O problema? Que Amon fazia isso tirando a dobra desses dobradores. Porém foi justamente ao ter a dobra removida que Yakone exibiu o pior de sua personalidade. E Tarrlok, que ele sempre amou, era um dobrador, então o desprezo dele pelos dobradores não faz sentido. Amon não é um vilão bem construído. Porém, supostamente ele acredita na igualdade, e ao aprender a remover o poder de dobrar das pessoas, resolveu criar um mundo onde todos estivessem no mesmo nível e não existissem vantagens. Um vilão que desencadeou um conflito extremamente ideológico onde conceitos de bem e mal não tinham espaço. Tanto não tinham espaço, que o personagem que mais se opôs a Amon era outro vilão: justamente Tarrlok, seu irmão. Tarrlok era um conselheiro da cidade de Republic City, cidade formada nas ex-colônias da Nação do Fogo para ser um ponto comum entre todas as nações. Ele era um político ardiloso que desejava poder, e viu na revolta de Amon (que ele na época não reconheceu como seu irmão) uma chance de ascensão. Ele aproveitou o alto número de seguidores que Amon tinha e comandou uma caça às bruxas contra todos que não podiam dobrar elementos em prisões preventivas, para garantir que eles não iriam apoiar Amon.

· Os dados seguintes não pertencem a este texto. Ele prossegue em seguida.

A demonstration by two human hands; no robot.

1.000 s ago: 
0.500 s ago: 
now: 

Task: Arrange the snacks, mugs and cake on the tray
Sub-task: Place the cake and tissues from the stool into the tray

Por ser diretamente contra Amon, Korra a principio confiou e se aliou em Tarrlok, até ele revelar sua verdadeira natureza como um manipulador político tirando vantagem do conflito para auto-promoção. Estando em lados ideológicos diferentes, Tarrlok e Amon representavam lados diferentes de um conflito real, e Korra teria que lidar com isso. Ela a principio se aliou a Tarrlok até decidir se opor aos dois. Não é uma luta fácil onde o bem por trás de suas ações estava claro. Afinal, a crítica de Amon possuía um fundo de verdade. Ao final do conflito, Amon e Tarrlok derrotados e decadentes se reencontram, e Amon decide fugir com o irmão e recomeçar a vida longe, feliz de estar reunido. Porém Tarrlok cansado, derrotado e vendo com clareza o monstro que ambos se tornaram, decide se suicidar levando Amon junto.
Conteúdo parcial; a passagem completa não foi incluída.